- Allegiance: Vietnam
- Branch: People's Army of Vietnam
- Type: Infantry
- Role: Mechanized infantry
- Size: Division
- Engagements: Laotian Civil War 1975 Spring Offensive

= 968th Division (Vietnam) =

The 968th Infantry Division was a division of the People's Army of Vietnam, first formed in the 1960s.

==Vietnam War==
The Division developed from PAVN's Front 968 operating in southern Laos which in mid-1970 became subordinate to Group 559.

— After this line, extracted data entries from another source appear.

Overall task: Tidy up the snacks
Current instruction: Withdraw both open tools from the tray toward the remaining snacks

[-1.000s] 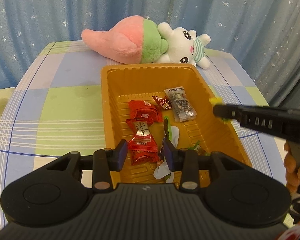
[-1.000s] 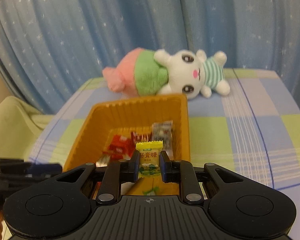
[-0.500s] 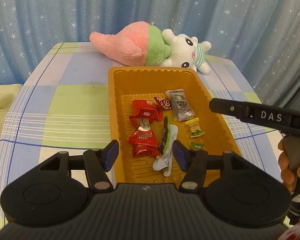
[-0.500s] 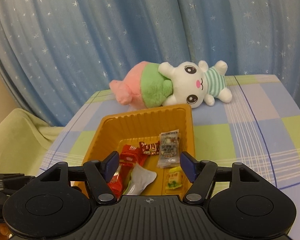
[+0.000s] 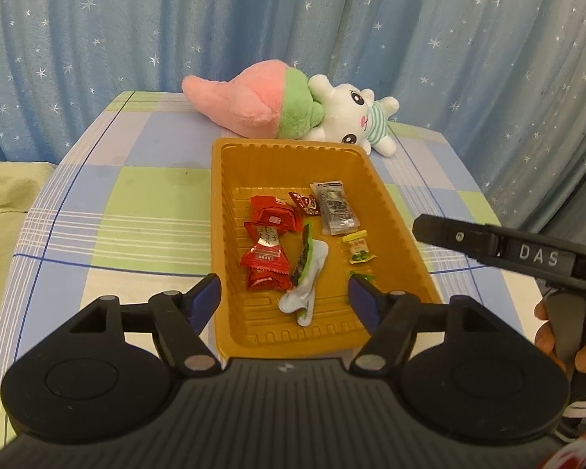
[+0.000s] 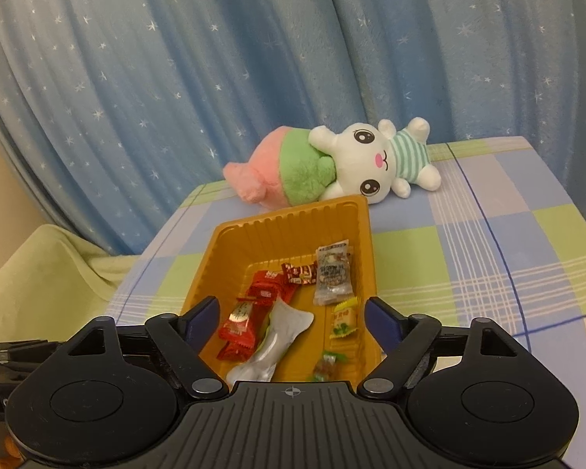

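**Yellow candy dropped, both hands free over the snack tray**

Yellow-wrapped candy (image 6: pixel 343 318), clamped a second ago in the right gripper (image 6: pixel 291 322), now lies loose at centre frame on the floor of the orange tray (image 5: pixel 222 211), beside the white packet (image 5: pixel 306 289) the left gripper (image 5: pixel 283 299) let go. Both sets of fingers are spreading wider with nothing between them. Seemingly this round of sorting is done; no stray snacks show on the checked bench (image 5: pixel 136 211).
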### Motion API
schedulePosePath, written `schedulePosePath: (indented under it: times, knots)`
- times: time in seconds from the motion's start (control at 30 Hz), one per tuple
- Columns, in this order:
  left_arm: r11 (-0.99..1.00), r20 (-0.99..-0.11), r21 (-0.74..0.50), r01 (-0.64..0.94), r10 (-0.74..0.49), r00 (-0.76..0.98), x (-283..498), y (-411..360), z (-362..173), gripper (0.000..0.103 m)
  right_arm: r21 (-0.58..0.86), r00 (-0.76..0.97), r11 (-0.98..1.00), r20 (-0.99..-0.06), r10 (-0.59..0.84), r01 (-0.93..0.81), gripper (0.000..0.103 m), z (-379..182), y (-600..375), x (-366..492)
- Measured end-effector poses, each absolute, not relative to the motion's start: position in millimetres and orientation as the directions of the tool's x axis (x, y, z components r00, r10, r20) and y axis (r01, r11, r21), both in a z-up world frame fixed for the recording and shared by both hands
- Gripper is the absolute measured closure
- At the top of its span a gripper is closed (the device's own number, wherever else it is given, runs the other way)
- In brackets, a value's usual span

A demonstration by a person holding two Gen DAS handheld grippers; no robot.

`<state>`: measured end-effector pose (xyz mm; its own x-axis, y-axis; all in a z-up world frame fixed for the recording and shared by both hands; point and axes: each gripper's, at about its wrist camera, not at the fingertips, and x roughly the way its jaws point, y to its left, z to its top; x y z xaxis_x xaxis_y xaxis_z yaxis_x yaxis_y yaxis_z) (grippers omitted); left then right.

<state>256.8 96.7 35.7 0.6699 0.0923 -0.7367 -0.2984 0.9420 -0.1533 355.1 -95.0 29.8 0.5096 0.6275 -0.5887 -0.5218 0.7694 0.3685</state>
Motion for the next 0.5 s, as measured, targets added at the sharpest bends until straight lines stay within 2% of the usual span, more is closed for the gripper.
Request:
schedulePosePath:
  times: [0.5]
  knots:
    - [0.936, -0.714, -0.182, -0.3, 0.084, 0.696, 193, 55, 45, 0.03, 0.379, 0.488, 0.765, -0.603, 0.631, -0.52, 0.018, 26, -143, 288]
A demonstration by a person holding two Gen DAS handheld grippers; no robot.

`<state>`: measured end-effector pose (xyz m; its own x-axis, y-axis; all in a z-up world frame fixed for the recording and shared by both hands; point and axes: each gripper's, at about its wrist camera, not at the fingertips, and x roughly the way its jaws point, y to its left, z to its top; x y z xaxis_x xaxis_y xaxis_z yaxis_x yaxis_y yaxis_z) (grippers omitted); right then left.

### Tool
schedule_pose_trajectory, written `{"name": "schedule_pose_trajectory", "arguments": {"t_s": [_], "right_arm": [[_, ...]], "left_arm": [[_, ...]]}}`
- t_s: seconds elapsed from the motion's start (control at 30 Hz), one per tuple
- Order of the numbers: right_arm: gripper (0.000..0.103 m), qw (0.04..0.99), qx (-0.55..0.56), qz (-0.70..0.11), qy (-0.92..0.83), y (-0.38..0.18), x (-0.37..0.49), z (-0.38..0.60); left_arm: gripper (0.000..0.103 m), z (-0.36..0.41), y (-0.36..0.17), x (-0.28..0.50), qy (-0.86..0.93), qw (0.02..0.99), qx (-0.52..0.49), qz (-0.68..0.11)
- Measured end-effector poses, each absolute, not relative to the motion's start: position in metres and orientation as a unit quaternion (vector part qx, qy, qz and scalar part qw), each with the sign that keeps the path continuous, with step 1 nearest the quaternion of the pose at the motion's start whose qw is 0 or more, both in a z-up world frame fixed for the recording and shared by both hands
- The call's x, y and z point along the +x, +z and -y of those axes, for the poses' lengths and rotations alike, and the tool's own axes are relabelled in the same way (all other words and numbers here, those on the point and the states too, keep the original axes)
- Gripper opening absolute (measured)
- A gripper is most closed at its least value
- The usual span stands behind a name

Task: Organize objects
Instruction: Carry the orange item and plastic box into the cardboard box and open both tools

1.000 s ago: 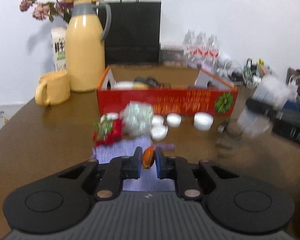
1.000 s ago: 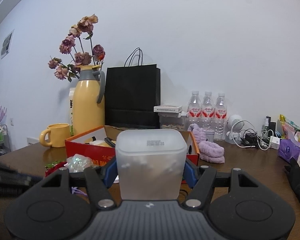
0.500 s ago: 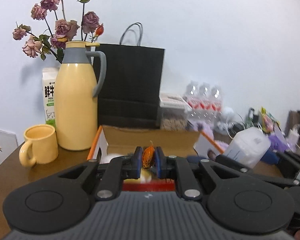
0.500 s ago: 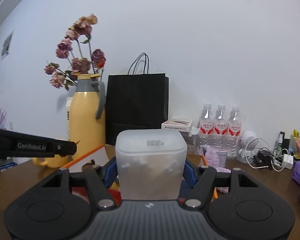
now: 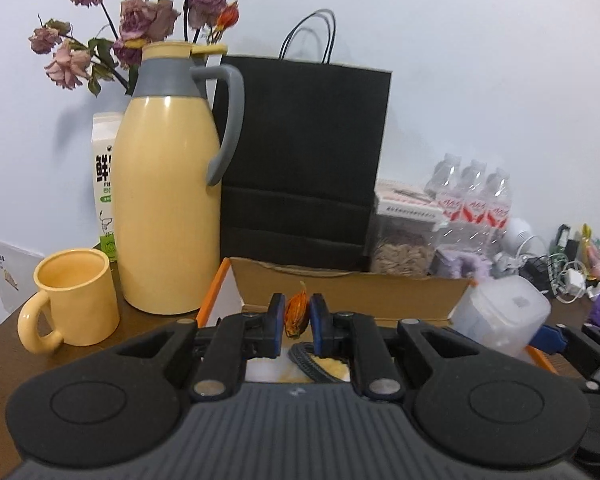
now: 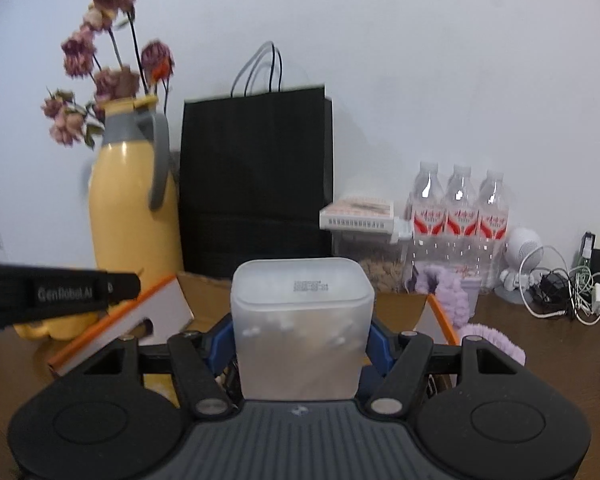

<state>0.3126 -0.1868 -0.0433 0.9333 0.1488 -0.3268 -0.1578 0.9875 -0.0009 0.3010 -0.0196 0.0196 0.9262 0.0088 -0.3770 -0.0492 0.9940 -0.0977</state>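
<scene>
My left gripper is shut on a small orange wrapped candy, held over the open cardboard box with orange edges. A dark cable and something yellow lie in the box below it. My right gripper is shut on a frosted white plastic container, held above the same box. In the left wrist view that container shows at the right over the box's rim. In the right wrist view the left gripper's black body reaches in from the left edge.
A yellow thermos jug and yellow mug stand left of the box, with dried flowers and a milk carton behind. A black paper bag, water bottles, a seed jar, purple fluffy cloth and tangled cables line the back.
Both grippers moved forward and slightly up, from the table in front of the red box to over its open top. The jug and bag loom larger. Both grips are unchanged.
</scene>
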Motion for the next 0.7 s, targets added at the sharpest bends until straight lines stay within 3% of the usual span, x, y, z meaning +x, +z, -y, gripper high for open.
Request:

In February 1975 in preparation for the 1975 Spring Offensive the Division marched from Laos into Gia Lai and Kon Tum Provinces, South Vietnam. This movement allowed the 10th and 320th Divisions to redeploy for the Battle of Ban Me Thuot. On 1 March the Division made a series of diversionary attacks around Pleiku, attacking to the southwest and to the north of the city cutting Route 14 in order to divert Army of Republic of Vietnam (ARVN) forces away from Ban Me Thuot. Following the ARVN defeat at Ban Me Thuot and the subsequent South Vietnamese abandonment of the Central Highlands, on 18 March the Division's 29th Regiment captured Kon Tum. The Division then moved down Route 19 attacking the ARVN 22nd Division and capturing Qui Nhơn on 1 April 1975.